Island's labour productivity still higher than developed nations
Bermuda is leading the way in labour productivity — despite slipping to the slowest rate of growth in five years. That is according to the latest statistics released by Government, which reveal that the Island's labour productivity is $56 compared to its competitors the US ($48), the UK ($40) and Canada ($39).
It was also higher than the G7 countries ($43), North American countries ($40) and the Organisation for Economic Co-operation and Development countries ($36).
But levels of labour productivity fell considerably to 0.6 percent in 2006 from 1.7 percent in 2005, the slowest rate since 2001, stated the Department of Statistics report entitled 'Labour Productivity in Bermuda'.
As productivity growth contracted, labour costs went up, with employers' unit labour costs increasing seven percent and 5.3 percent in 2005 and 2006 respectively, marking the largest rise in labour costs since 2001.
International business activity, real estate and renting services, and financial intermediation, were the main driving forces behind Bermuda's productivity growth, while the hotel and restaurant trade contributed the least.

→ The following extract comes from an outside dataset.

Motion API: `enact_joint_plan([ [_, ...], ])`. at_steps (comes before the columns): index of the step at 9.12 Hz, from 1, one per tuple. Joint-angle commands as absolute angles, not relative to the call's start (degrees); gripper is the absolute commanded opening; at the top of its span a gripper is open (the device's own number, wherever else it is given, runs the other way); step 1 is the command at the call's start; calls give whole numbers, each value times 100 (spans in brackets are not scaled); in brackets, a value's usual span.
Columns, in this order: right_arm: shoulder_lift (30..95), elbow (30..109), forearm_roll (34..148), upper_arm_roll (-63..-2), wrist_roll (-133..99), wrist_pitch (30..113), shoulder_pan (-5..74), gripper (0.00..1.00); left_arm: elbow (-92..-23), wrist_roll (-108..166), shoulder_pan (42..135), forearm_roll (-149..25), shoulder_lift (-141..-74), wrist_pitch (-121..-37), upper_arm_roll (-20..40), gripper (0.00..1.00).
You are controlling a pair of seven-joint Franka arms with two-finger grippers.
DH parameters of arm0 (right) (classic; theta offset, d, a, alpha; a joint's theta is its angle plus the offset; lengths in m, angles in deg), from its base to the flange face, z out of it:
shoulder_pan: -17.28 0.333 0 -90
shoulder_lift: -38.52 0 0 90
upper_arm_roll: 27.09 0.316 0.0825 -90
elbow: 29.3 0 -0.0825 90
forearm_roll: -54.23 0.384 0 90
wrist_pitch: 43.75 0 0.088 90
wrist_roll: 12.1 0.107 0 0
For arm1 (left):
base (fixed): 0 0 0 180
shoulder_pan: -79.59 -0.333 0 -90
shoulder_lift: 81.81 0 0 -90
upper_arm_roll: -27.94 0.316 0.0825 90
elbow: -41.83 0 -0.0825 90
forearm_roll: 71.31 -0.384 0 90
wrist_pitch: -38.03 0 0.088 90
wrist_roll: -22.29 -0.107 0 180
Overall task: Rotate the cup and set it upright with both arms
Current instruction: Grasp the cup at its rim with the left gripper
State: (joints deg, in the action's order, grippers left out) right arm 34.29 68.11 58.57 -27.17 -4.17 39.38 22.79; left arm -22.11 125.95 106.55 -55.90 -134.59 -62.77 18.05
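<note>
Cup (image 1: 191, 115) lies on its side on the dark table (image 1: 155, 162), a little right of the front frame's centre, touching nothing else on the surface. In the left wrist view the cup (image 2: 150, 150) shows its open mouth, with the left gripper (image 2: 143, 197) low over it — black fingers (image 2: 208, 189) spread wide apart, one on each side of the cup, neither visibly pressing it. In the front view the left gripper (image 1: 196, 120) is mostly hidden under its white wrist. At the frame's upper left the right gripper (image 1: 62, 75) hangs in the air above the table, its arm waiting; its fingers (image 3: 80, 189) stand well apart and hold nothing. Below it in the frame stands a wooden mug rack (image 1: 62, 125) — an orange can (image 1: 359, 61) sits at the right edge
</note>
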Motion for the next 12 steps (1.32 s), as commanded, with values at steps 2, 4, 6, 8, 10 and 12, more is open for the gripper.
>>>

Labour productivity is the amount of output an employee generates per hour and measures how efficient inputs are being used to generate or produce output.
It is also the most important way of determining economic growth, competitiveness and living standards and evaluates the relationship between wage increases and productivity, with the more hours worked and the higher the level of productivity meaning the higher per capita income.
The report focused on labour productivity shifts across 15 major industries, each which contributes to the country's GDP, including retail, construction, hotels, restaurants, real estate and international business, between 1996 and 2006.
The Island's labour productivity level was up 25 percent or $11 worth of output in goods and services per hour over the 11-year period from $45 in 1996 to $56 in 2006.
Labour productivity grew the fastest in 2001 at a rate of 9.5 percent when output per hour worked shifted from $47 to $51, resulting in a seven percent drop in hours worked combined with growth in real output of close to two percent.
In terms of annual value of output produced for each job filled, the labour productivity level increased from $78,369 in 1996 to $83,553 in 1998, as a result of large rises in output produced, but as the number of filled jobs exceeded the increase in output, labour productivity declined to $80,614 in 1999.
However in 2005 and 2006 real output rose at rates of five percent, outpacing growth in jobs at two percent, with a high productivity level sustained in 2006 where it peaked at $100,060.
On average each employer paid 88 cents for $1 worth of output in 2006, while in 2001, which recorded the highest annualised efficiency gain, also registered the largest rise in labour costs of 11 percent or seven cents in the compensation per dollar of real output.
Broken down into sectors, unit labour costs were $1.39 for public administration, $1.26 for international business, $1.19 for eduction, health and social work, 54 cents for electricity, gas and water supply and 35 cents for real estate and renting services.
At an industry level, real estate and renting services, electricity, gas and water supply, and international business activity were the most productive, but hotels and restaurants posted one of the lowest levels of output per hour, with labour productivity at $23.94 in 2006. In contrast, labour productivity for real estate and renting services hit $545.46.